The name Marco Polo has excited the imagination of children and adults alike for hundreds of years. This famous explorer left his home in Venice in 1271 to sail for a journey of a twenty four-year. A journey that took him where no European had been before. He went across the Middle East to Central Asia, Peking, and eventually to the palace of the strong Mongol King, Kublai Khan. Yet, when Marco returned home, he told the amazing stories to very few people.
In the thirteenth century, European traders wanted to enlarge their business to new parts of the world. Among them were Marco, Marco’s father and uncle, who had already successfully made one training exploration journey to Asia. But, by the time they arrived in Cathay (present day China) three and half years later, Marco had learnt enough, including four new languages, to get the confidence and trust of Kublai Khan himself.

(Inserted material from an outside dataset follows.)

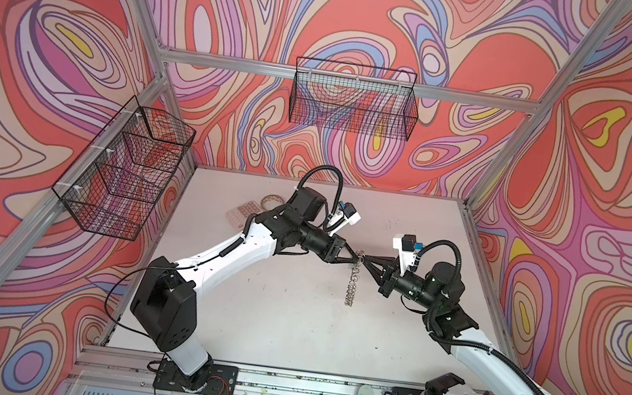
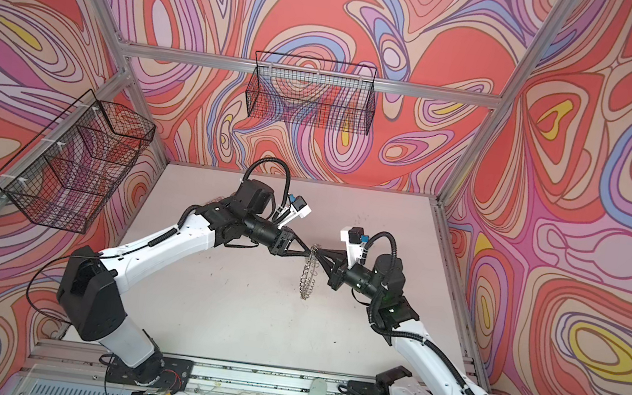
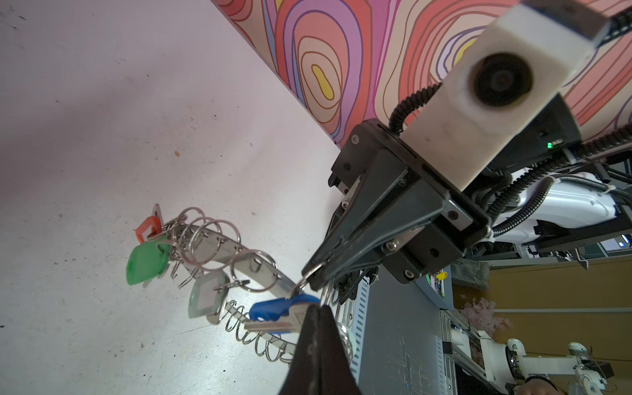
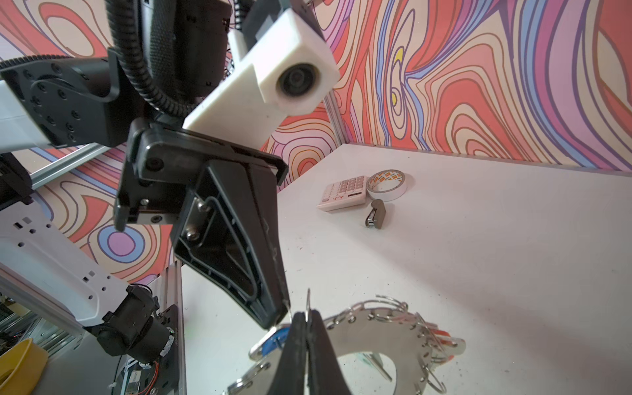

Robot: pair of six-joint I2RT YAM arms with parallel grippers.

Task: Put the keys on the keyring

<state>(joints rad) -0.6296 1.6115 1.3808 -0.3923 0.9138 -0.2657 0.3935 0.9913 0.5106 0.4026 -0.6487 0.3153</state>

Kublai, who wanted to learn as much as possible about western cultures, welcomed the Polos to his palace. Kublai trusted Marco and he gave him a job for seventeen years. In time, the Polos wanted to return home. Kublai agreed with their wish and they went home.
When they returned home in 1925, no one believed that people of the empire used paper money and spoke different accents, but they had one system of writing. For Europeans who believed that no civilization could be greater or more advanced than their own, his stories of highly organized, efficiently managed empire that spread from China to Iraq and Russia were too strange to be believable.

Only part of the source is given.